> EXERCISE GOAL
Go through the data and report each line that holds the string "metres".

> DATASET CONTENT
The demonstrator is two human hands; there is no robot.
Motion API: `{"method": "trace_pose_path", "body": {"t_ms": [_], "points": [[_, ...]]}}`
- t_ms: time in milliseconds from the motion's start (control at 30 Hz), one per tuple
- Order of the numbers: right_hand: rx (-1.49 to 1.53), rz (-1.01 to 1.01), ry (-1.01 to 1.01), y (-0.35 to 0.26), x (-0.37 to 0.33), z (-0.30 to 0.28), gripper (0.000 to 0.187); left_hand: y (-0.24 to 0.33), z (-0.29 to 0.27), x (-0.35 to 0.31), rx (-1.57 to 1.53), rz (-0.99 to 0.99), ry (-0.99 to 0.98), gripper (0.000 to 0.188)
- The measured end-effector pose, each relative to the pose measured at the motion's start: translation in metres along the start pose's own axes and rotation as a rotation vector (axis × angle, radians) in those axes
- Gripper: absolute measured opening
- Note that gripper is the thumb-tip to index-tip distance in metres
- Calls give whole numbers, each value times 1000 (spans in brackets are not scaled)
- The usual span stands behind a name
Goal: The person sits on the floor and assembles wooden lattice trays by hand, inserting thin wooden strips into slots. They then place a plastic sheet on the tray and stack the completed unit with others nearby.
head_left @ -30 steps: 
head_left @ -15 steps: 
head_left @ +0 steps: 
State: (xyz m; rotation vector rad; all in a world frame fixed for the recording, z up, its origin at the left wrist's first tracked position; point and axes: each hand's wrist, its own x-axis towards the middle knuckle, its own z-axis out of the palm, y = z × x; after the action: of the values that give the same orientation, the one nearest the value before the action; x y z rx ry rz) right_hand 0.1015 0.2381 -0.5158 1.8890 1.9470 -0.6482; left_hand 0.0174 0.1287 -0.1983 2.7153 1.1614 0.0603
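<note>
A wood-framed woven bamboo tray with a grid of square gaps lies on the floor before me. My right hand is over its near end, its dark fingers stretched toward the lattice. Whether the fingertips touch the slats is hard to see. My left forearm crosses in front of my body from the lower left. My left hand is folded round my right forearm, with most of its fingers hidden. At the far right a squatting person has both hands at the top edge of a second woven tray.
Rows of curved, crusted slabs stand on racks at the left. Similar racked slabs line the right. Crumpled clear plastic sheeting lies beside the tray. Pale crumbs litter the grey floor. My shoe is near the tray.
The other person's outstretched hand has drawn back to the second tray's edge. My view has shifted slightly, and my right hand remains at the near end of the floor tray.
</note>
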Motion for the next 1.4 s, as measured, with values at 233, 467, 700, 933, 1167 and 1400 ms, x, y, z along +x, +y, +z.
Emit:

> WORKED SOLUTION
- The measured end-effector pose, each relative to the pose measured at the motion's start: translation in metres along the start pose's own axes and rotation as a rotation vector (axis × angle, radians) in those axes
- Note that gripper is the thumb-tip to index-tip distance in metres

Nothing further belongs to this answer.